By Peter Tomlinson, Environmental Quality Specialist
Earthworms play an important role in soil as they redistribute organic matter, influence soil fertility, and affect soil physical properties. While earthworms are not essential for the formation of well-aggregated soil, their presence can contribute significantly to the formation and stabilization of aggregates and improve soil structure. Earthworm casts — the excreted mixture of soil and organic matter — can develop into stable soil aggregates. Depending on the species, the cast material may be deposited in the burrow or on the soil surface.
Earthworm-driven improvements in soil structure (photo) can result in positive changes in soil porosity, aeration, water-holding capacity, and the rate of water infiltration.
The activity of earthworms accelerates decomposition of plant material and mineralization of soil organic matter, increasing the availability of plant available nutrients. A complex relationship exists between earthworms and microorganisms. Bacteria have been found to proliferate in the earthworm gut and be excreted in cast material. Thus, enhanced microbial decomposition of organic matter fueled by the presence of nutrient-rich secretions begins in the earthworm gut and continues in earthworm casts.
What effects do cultivation and soil health practices have on earthworm populations?
Earthworm populations generally become reduced in cultivated agricultural fields. Several explanations for the decline and loss of earthworms have been proposed:
- Tillage implements cause physical injury to earthworms resulting in mortality.
- Reductions in residue and soil organic matter associated with long-term tillage restrict food supplies.
- A change in soil temperature resulting from the loss of insulation provided by the vegetation.
- Increased predation from birds when the soil is turned over.
The addition of cover crops can further benefit earthworm populations. In a long-term cover crop study conducted at the former K-State Harvey County Experiment Field in Hesston from 2002-08, more earthworms were counted in the plots that had either late-maturing soybean or sunn hemp cover crops (Figure 2).

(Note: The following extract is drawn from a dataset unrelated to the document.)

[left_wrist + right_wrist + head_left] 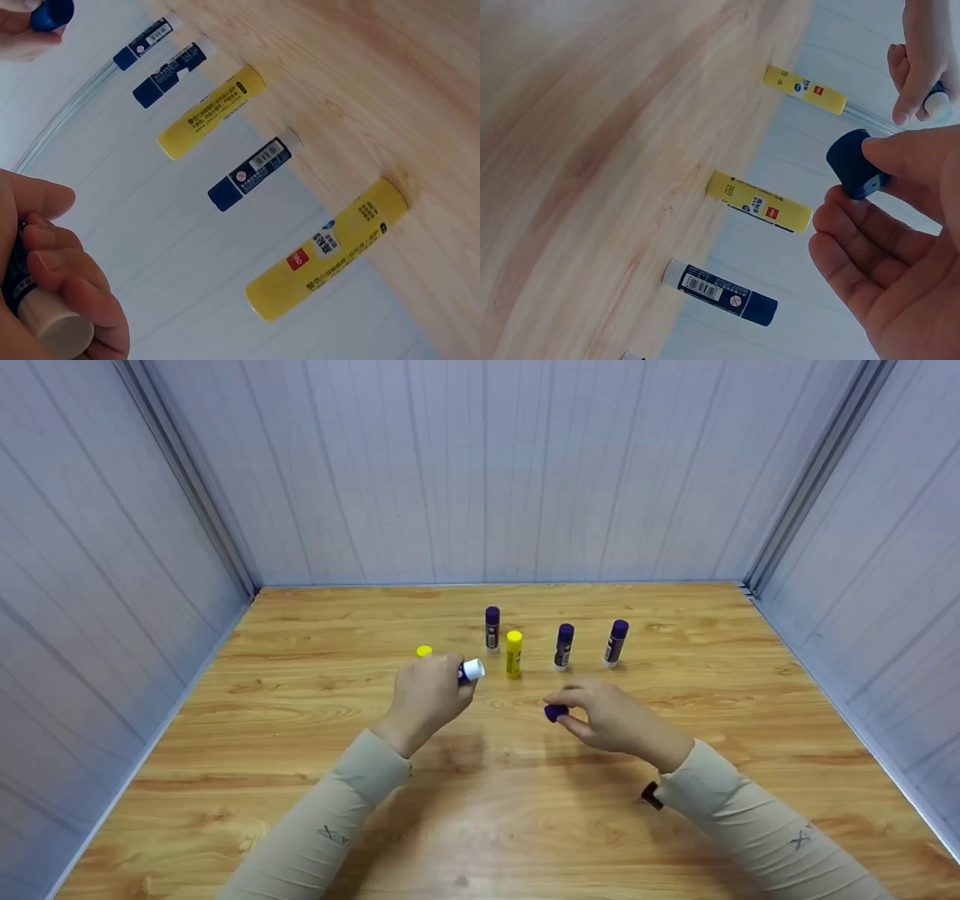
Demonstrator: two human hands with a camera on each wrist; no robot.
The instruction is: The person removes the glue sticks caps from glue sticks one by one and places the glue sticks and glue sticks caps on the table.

Improved cumulative water infiltration (Figure 3) was also observed in the cover crop treatments of the study and followed the same pattern as the earthworm populations. The greatest levels of cumulative water infiltration and earthworm populations were in the sunn hemp treatment while the “no cover crop” treatment had the lowest cumulative water infiltration and earthworm populations.
How do you assess earthworms as an indicator of changing soil health?
It is important to understand that you will not see changes in earthworm populations immediately after a change in management practices. In fact, it will likely take many years to observe a change in earthworm populations. The key is to collect baseline population information before you make a management change and then repeat the measurements every few years, being consistent in your sampling date.
The recommended time of year to count earthworms is the late spring (April to May) or mid-fall (October to November). It is best to identify at least four locations that are representative of the field and will provide an indication of the spatial variability of the earthworms. Over time you will want to be able to go back to the same general sampling location.
To assess your earthworm population, dig a cubic foot of soil and hand sort the soil, keeping track of how many earthworms you find. The typical range for earthworm numbers in a cubic foot of soil in an agricultural field is 5-30, but may be higher depending on tillage and soil organic matter.